Lettere al Direttore
2 Dicembre 2015

“Tper, logica manageriale che colpirà lavoratori e cittadini”

di Ruggero Veronese | 3 min

Tper continuerà ad esternalizzare, 1 milione di KM regalandoli ai privati ,forte dell’accordo firmato il 4 febbraio con le solite oo.ss e Comune , è la politica irresponsabile contro la quale sciopereremo il 4 dicembre , che mira a privatizzare il Trasporto Pubblico e a demolire i nostri contratti e i nostri residui diritti conquistati in anni di lotte.

Tper ha concesso 10 mila euro a 10 lavoratori che volontariamente hanno deciso di accettare il trasferimento per un periodo di 40 mesi, un po’ per timore di essere trasferirsi d’imperio a Bologna, un po’ per ottenere maggiore liquidità economica, tutto questo per raggiungere un parziale equilibrio tra costi e ricavi ed incrementare la redditività nel bacino di Ferrara.

Perché non attendere che il personale in servizio possa uscire dal ciclo produttivo in maniera naturale raggiungendo l’età pensionabile? Investire risorse equivalenti a 100 mila euro per raggiungere un equilibrio tra costi/ricavi?

E’ chiaro che la conseguenza di eventuali trasferimenti volontari presso il bacino di Bologna andranno a discapito dei lavoratori attualmente impegnati nei depositi esterni della provincia che dovranno rientrare in residenza a Ferrara per lasciare spazio ad altri lavoratori di aziende private. Lavoratori lontani che dovranno percorrere molti chilometri per entrare in servizio a Ferrara con maggiori costi aggiuntivi per lo spostamento.

Nel 2014 Tper iniziò con un deficit di quasi 9 milioni di euro, in un anno raggiunge il pareggio di bilancio e viene dichiarato un attivo di € 243.000 con accantonamento di ben 8 milioni di euro. Il servizio a Bologna è affidato a TPB, dove stanno anche i privati. TPF(trasporto pubblico ferrarese) è l’altra società consorziata di cui Tper detiene la quota societaria del 97% (il restante 3% appartiene a FEM, costituita da Cosepuri , La Valle e Saca), che gestisce i servizi urbani ed extraurbani di Ferrara.

Ora, nonostante il bilancio positivo € 2.600.000 e la proroga dell’affidamento del servizio a TPF firmata a tutto il 2019 (finalizzato ad arrivare ad una gara unica Bo/Fe), Tper intende procedere per il 2016 con altri trasferimenti .

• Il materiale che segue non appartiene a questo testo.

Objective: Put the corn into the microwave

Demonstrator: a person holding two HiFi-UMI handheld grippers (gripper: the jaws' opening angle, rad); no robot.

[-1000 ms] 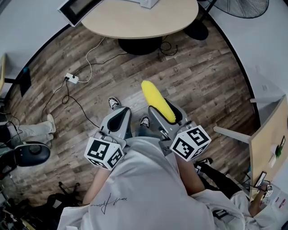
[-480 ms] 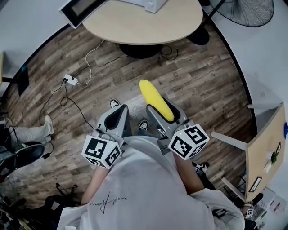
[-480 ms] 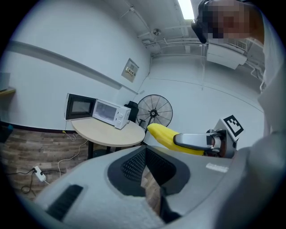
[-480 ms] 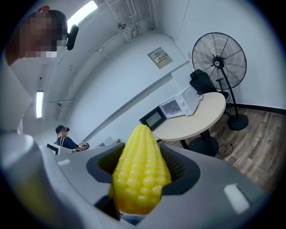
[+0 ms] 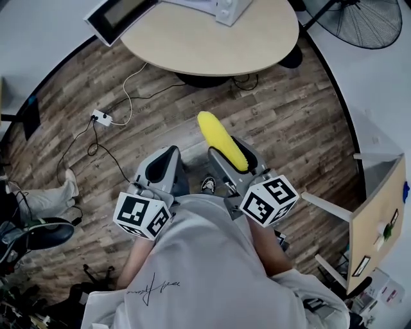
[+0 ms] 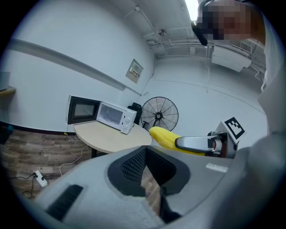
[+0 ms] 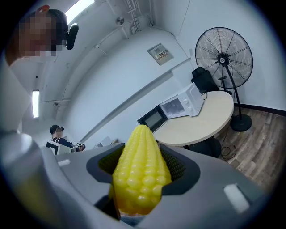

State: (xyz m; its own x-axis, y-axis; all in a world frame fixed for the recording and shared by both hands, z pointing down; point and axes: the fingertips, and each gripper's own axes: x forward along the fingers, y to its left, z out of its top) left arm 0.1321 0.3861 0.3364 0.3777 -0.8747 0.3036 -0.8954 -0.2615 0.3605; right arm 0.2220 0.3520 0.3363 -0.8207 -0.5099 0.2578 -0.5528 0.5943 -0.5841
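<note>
A yellow corn cob (image 5: 220, 145) sticks out forward from my right gripper (image 5: 230, 155), which is shut on its rear half; in the right gripper view the corn (image 7: 141, 172) fills the space between the pads. My left gripper (image 5: 162, 169) is beside it on the left, shut and empty, and its own view shows the pads (image 6: 134, 163) nearly touching. The white microwave (image 5: 221, 6) stands on a round beige table (image 5: 212, 42) ahead, its door (image 5: 119, 16) swung open to the left. Both grippers are over the wooden floor, short of the table.
A power strip (image 5: 101, 115) and cables lie on the floor left of the table. A standing fan (image 5: 366, 19) is at the table's right. A desk (image 5: 379, 212) and chair legs are at the right, and a seated person's legs (image 5: 45, 189) at the left.
Both grippers have moved forward toward the table with the corn still held. The table and microwave come further into the head view. Neither gripper's jaws have changed.
</note>
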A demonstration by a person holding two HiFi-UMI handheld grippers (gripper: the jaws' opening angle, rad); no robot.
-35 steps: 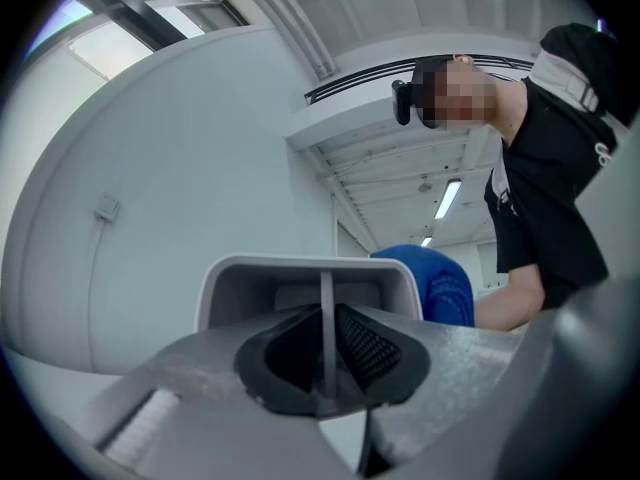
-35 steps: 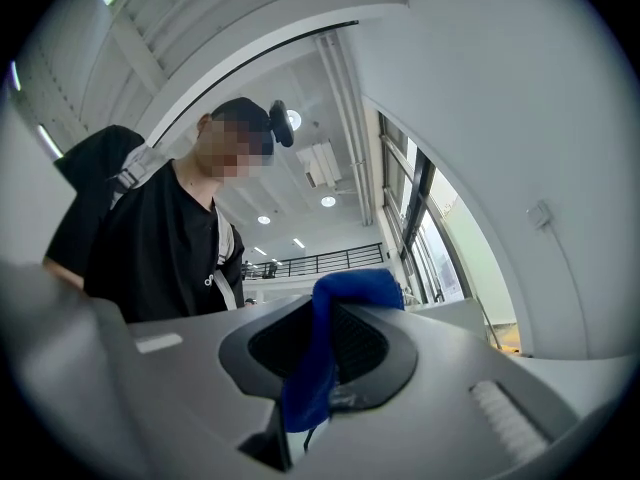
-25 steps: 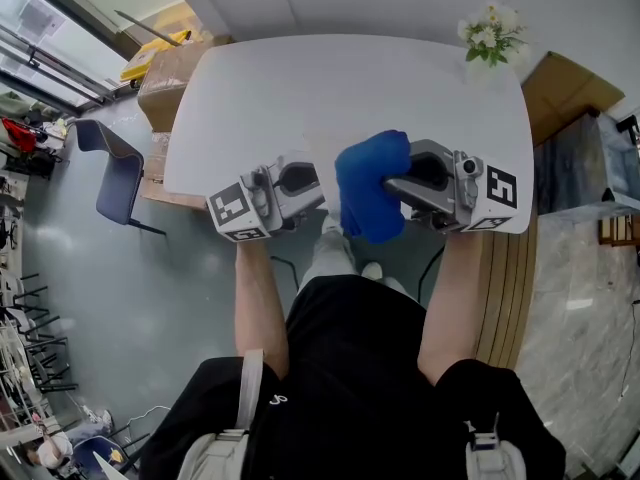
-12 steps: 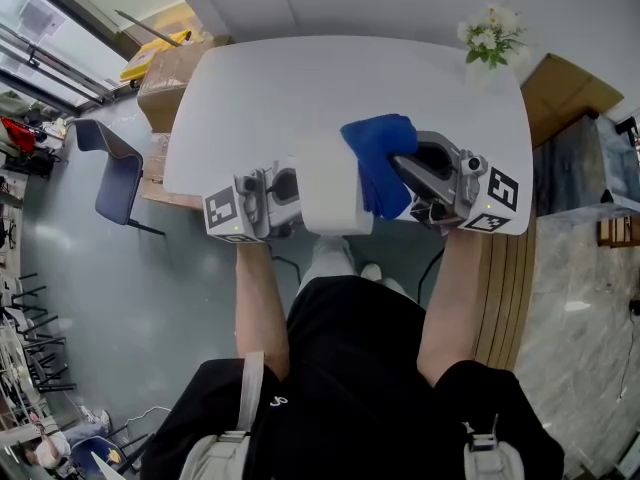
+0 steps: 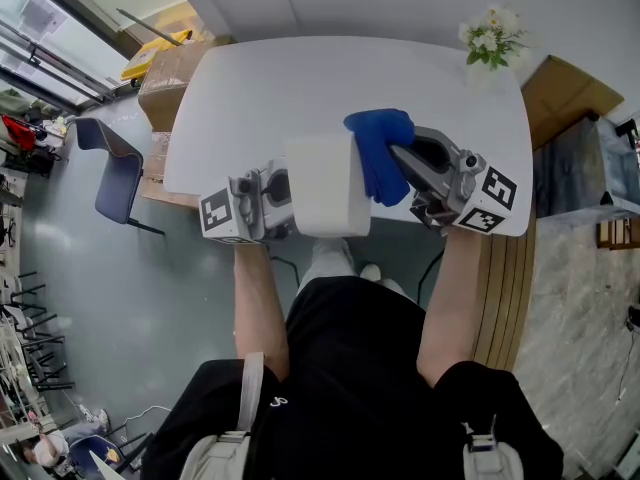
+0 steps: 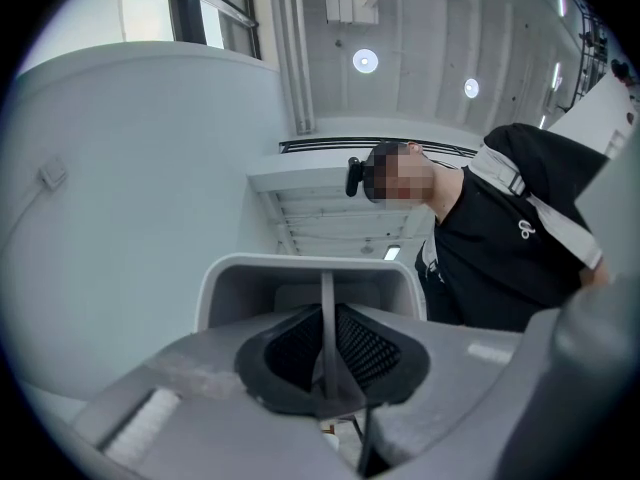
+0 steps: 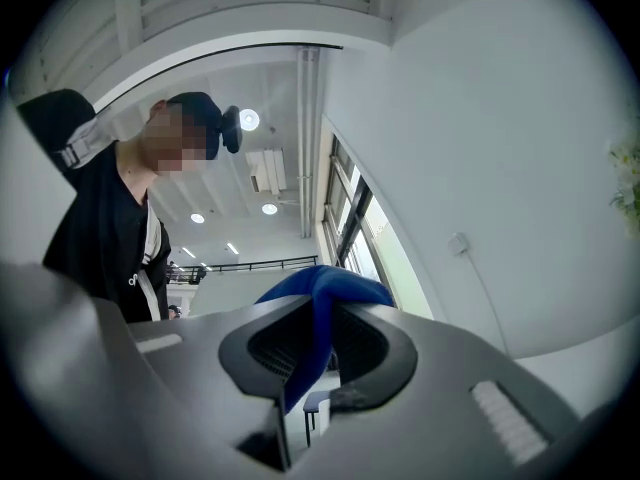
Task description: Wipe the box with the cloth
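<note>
In the head view a white box (image 5: 325, 186) hangs in the air over the near edge of the table (image 5: 300, 78). My left gripper (image 5: 283, 200) holds it from the left. The left gripper view shows the jaws (image 6: 325, 353) shut on a thin wall of the open box (image 6: 240, 273). A blue cloth (image 5: 379, 153) lies against the box's right side, pinched in my right gripper (image 5: 402, 166). In the right gripper view the cloth (image 7: 330, 283) bulges out between the shut jaws (image 7: 318, 343).
A small bunch of flowers (image 5: 490, 33) stands at the table's far right corner. Cardboard boxes sit on the floor at the left (image 5: 170, 73) and the right (image 5: 565, 88). A blue chair (image 5: 115, 173) is left of the table. The person's body is close below both grippers.
The white box has come up into view between the grippers and turned its broad face toward the camera. The cloth moved up and right, from the middle to the box's right side.
</note>
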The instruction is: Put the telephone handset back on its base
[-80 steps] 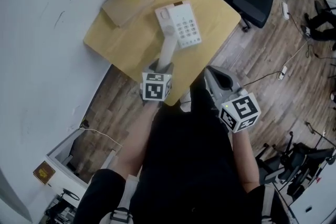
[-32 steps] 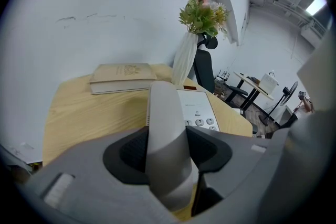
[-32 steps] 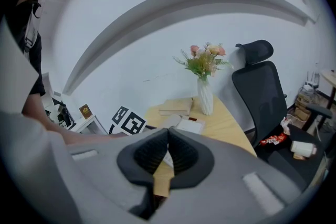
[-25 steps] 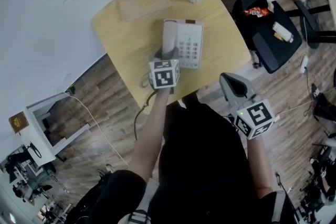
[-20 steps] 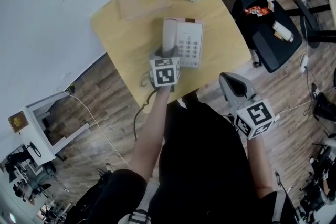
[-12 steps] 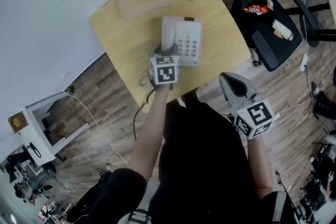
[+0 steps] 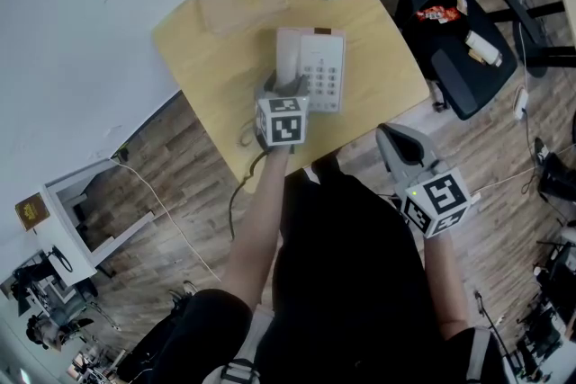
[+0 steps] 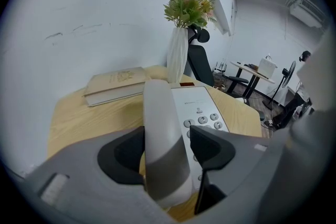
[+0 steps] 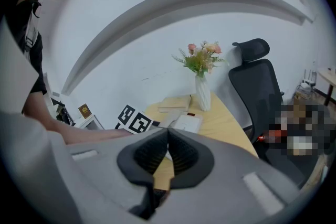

L’azienda giustifica l’esternalizzazione di 1 milione di km alle aziende private, per contenere i costi fino al pareggio di bilancio sul bacino di Ferrara. Si continua a gettare sulle spalle degli utenti e dei lavoratori ferraresi la mancanza di investimenti, dal 2009 con la fusione per incorporazione di ACFT in ATC poi divenuta Tper abbiamo assistito a numerosi tagli al servizio, eliminazioni ed accorpamenti di linee urbane con la folle decisione del Comune di utilizzo di bus piccoli impiegati nella linea 11 che comportano un forte disservizio durante il carico eccessivo di studenti e prossimamente anche nel periodo natalizio per l’uso più frequente del bus.

Le organizzazioni sindacali provinciali firmatarie dell’accordo in Comune il 4 febbraio , sono complici del noto giochino per cui sottoscrivendo quell’accordo senza l’approvazione dei lavoratori hanno permesso che paghino sempre i soliti noti per decisioni che calano dall’alto . USB rivendica il diritto al lavoro e alla mobilità sul territorio ferrarese e pretende spiegazioni dalla Regione e dagli amministratori che hanno scientificamente demolito una porzione fondamentale del TPL nel nostro territorio.

USB chiede il rispetto dei cittadini (utenti e lavoratori) da parte delle amministrazioni territoriali. Seguirà un presidio davanti al Comune di Ferrara dalle ore 9,30,00 alle 13,30 con distribuzione di volantini.